WHAT YOU SHOULD DO
Out of the records below, copy all lines in which the word "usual" occurs.

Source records
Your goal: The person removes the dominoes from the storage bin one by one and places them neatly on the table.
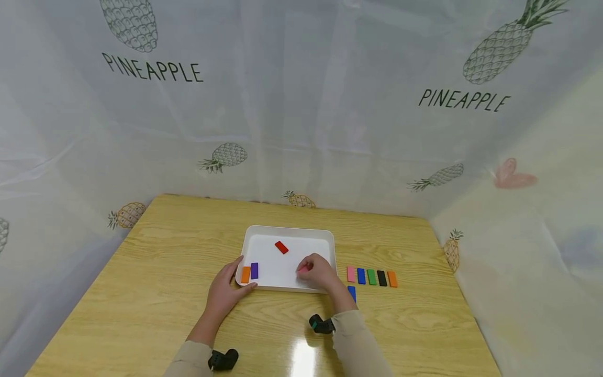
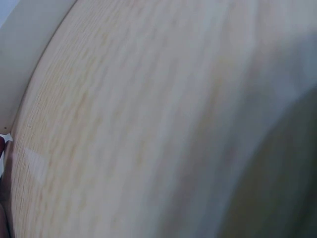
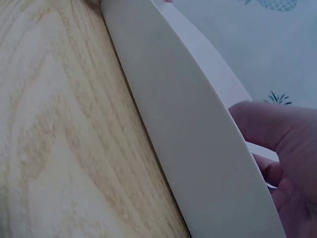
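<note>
A white tray [image 1: 278, 269] lies on the wooden table. My left hand [image 1: 221, 294] rests around its near left corner, fingers along the left side and thumb at the front edge. Inside that corner are an orange tile [image 1: 246, 275] and a purple tile [image 1: 255, 270], side by side. Over the right part of the tray, my right hand [image 1: 317, 272] pinches a pink tile [image 1: 302, 270] between thumb and fingers. A red tile [image 1: 281, 247] lies slanted near the tray's back. The right wrist view has that hand's fingers just past the tray wall [image 3: 183, 119]; the pink tile is hidden there.
Right of the tray stands a row of tiles: pink [image 1: 350, 274], blue [image 1: 361, 276], green [image 1: 371, 277], black [image 1: 382, 278] and orange [image 1: 392, 279]. Another blue tile [image 1: 352, 293] lies below the row, partly behind the right forearm. A pineapple-print curtain [image 1: 301, 115] hangs behind the table [image 1: 198, 225].
</note>
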`<state>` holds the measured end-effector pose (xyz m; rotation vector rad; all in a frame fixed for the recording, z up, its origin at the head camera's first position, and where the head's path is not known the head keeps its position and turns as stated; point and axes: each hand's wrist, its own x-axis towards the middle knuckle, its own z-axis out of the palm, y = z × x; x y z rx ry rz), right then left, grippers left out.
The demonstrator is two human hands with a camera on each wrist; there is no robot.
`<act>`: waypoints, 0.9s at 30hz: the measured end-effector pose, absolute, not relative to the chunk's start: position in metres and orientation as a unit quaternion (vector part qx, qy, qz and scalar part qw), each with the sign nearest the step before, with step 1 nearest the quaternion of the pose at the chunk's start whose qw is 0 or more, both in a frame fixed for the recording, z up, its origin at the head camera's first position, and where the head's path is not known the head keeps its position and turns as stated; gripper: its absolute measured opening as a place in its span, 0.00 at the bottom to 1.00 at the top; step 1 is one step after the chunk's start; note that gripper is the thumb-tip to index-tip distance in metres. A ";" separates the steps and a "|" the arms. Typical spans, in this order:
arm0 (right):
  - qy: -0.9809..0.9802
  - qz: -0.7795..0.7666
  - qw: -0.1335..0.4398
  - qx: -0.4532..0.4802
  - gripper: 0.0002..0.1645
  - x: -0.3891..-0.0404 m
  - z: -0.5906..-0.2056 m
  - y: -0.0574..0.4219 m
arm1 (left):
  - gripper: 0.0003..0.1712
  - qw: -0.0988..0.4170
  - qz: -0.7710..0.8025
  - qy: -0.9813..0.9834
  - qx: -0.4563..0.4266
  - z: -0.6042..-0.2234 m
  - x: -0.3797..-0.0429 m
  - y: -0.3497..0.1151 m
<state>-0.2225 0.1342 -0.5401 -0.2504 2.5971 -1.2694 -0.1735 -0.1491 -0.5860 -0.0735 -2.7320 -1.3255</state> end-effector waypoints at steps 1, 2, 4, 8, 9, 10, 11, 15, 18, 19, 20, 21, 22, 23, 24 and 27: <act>0.889 -0.434 0.118 -0.085 0.05 -0.221 -0.539 0.134 | 0.54 0.053 -0.436 -0.898 -0.024 -0.586 -0.173 -0.150; 0.890 -0.433 0.114 -0.085 0.06 -0.220 -0.539 0.134 | 0.54 0.054 -0.436 -0.898 -0.025 -0.587 -0.173 -0.150; 0.892 -0.433 0.104 -0.079 0.09 -0.217 -0.536 0.134 | 0.54 0.055 -0.436 -0.898 -0.027 -0.588 -0.173 -0.150; 0.886 -0.453 0.073 -0.062 0.13 -0.208 -0.527 0.136 | 0.54 0.056 -0.437 -0.897 -0.030 -0.588 -0.174 -0.151; 0.884 -0.460 0.065 -0.058 0.13 -0.205 -0.524 0.136 | 0.54 0.056 -0.438 -0.897 -0.030 -0.588 -0.174 -0.151; 0.881 -0.466 0.059 -0.051 0.13 -0.203 -0.520 0.137 | 0.54 0.056 -0.438 -0.897 -0.029 -0.588 -0.174 -0.151; 0.879 -0.472 0.053 -0.047 0.13 -0.200 -0.517 0.137 | 0.54 0.056 -0.439 -0.896 -0.029 -0.588 -0.175 -0.151; 0.873 -0.485 0.026 -0.035 0.14 -0.191 -0.509 0.142 | 0.54 0.056 -0.437 -0.897 -0.030 -0.587 -0.175 -0.150; 0.859 -0.510 0.011 -0.026 0.15 -0.186 -0.503 0.145 | 0.54 0.058 -0.435 -0.898 -0.031 -0.587 -0.175 -0.151; 0.852 -0.522 0.007 -0.022 0.16 -0.184 -0.501 0.146 | 0.54 0.059 -0.436 -0.898 -0.032 -0.586 -0.175 -0.151; 0.844 -0.536 0.002 -0.019 0.16 -0.182 -0.499 0.147 | 0.54 0.060 -0.435 -0.898 -0.033 -0.586 -0.175 -0.151; 0.835 -0.549 -0.004 -0.015 0.15 -0.180 -0.497 0.147 | 0.54 0.062 -0.436 -0.897 -0.034 -0.586 -0.175 -0.151; 0.829 -0.559 -0.009 -0.010 0.15 -0.179 -0.496 0.148 | 0.54 0.063 -0.437 -0.897 -0.036 -0.586 -0.175 -0.151; 0.824 -0.567 -0.015 -0.003 0.14 -0.177 -0.494 0.149 | 0.54 0.064 -0.437 -0.897 -0.036 -0.586 -0.175 -0.151; 0.819 -0.573 -0.019 0.007 0.14 -0.175 -0.493 0.150 | 0.54 0.065 -0.437 -0.896 -0.037 -0.587 -0.175 -0.151; 0.813 -0.580 -0.028 0.039 0.12 -0.170 -0.491 0.154 | 0.54 0.065 -0.437 -0.897 -0.037 -0.587 -0.175 -0.151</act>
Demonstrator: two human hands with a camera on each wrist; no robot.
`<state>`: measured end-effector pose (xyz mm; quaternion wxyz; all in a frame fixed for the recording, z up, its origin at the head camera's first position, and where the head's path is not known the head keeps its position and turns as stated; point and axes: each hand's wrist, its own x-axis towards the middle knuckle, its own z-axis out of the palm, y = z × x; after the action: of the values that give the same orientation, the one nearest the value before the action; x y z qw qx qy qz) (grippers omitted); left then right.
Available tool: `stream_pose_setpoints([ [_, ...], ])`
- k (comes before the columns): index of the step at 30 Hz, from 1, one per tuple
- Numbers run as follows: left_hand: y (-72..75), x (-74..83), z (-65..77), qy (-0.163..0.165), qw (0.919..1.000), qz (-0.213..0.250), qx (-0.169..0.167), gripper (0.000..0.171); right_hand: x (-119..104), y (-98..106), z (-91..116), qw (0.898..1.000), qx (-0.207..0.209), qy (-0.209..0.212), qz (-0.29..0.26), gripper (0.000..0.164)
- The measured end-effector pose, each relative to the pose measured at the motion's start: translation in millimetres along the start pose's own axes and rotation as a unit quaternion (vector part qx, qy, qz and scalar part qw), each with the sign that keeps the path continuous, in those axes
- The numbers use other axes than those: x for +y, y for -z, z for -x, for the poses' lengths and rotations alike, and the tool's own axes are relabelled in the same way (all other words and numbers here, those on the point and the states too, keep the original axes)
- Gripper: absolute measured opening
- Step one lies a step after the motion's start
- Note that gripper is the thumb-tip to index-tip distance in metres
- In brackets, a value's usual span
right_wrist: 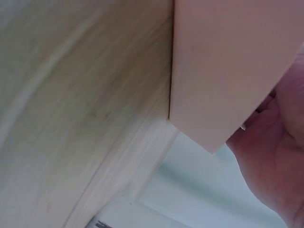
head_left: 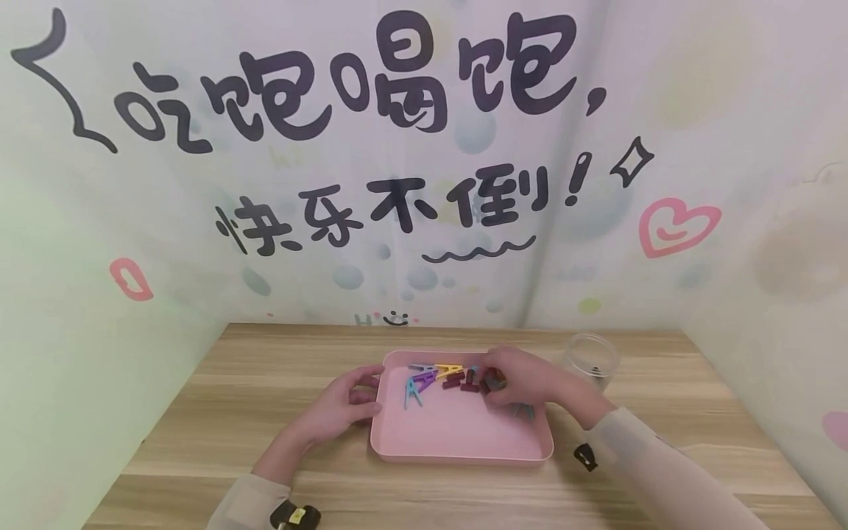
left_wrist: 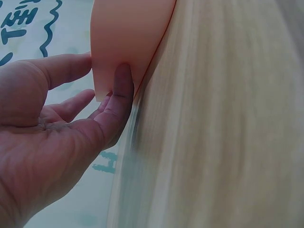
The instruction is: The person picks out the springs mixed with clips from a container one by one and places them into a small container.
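Observation:
My left hand [head_left: 341, 403] rests against the left side of a pink tray [head_left: 464, 442], its thumb on the outer wall and fingertips at the rim in the left wrist view. My right hand [head_left: 523, 379] reaches over the tray's right side, fingers curled and thumb bent around something small and dark, mostly hidden by the hand. Left of it lie several short dark-red cylinders [head_left: 470, 388]. Beside them are clothespins: yellow [head_left: 449, 369], purple [head_left: 424, 380] and light blue [head_left: 414, 392]. The tray wall [right_wrist: 228, 71] hides most of the right fingers in the right wrist view.
A clear plastic jar [head_left: 591, 353] with something small and dark in it stands behind the right forearm. One black clip [head_left: 585, 456] lies on the wooden table [head_left: 265, 361] right of the tray. A printed curtain [head_left: 331, 294] hangs behind the table.

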<state>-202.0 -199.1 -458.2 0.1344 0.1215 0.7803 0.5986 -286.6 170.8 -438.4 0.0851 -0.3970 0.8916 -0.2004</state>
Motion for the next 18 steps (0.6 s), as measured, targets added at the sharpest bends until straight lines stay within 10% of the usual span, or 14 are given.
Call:
stream_pose_setpoints([
  [18,0.4,-1.3,-0.2,-0.001,1.0,-0.008,0.002,0.066,-7,11,25,0.995,0.025,-0.015,-0.096,0.023],
])
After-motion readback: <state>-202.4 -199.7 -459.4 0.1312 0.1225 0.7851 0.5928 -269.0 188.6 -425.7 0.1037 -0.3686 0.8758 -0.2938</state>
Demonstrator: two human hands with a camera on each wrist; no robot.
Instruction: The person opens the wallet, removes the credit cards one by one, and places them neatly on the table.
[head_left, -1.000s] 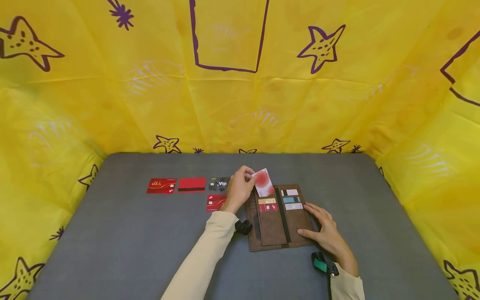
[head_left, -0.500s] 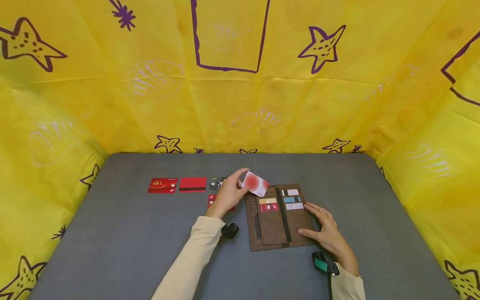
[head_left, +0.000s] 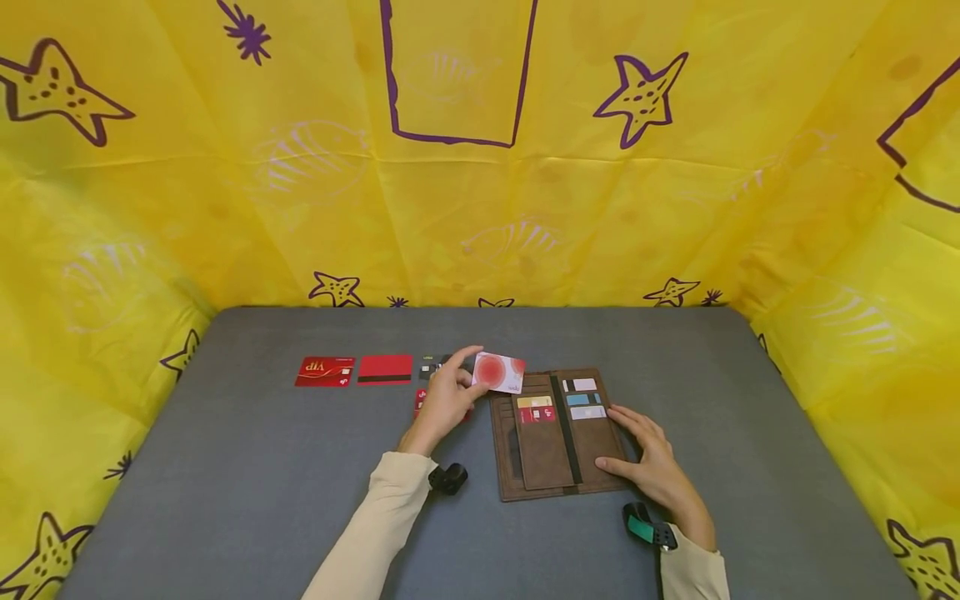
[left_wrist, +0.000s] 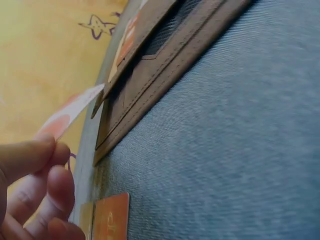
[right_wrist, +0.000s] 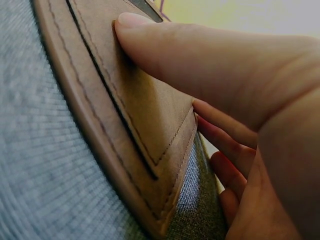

SOLUTION FOR THIS EXERCISE
- In brackets, a value's usual span
Motion for the next 18 steps (0.6 s), as measured, targets added at the sharpest bends until straight lines stay within 10% of the usual span, or 14 are given.

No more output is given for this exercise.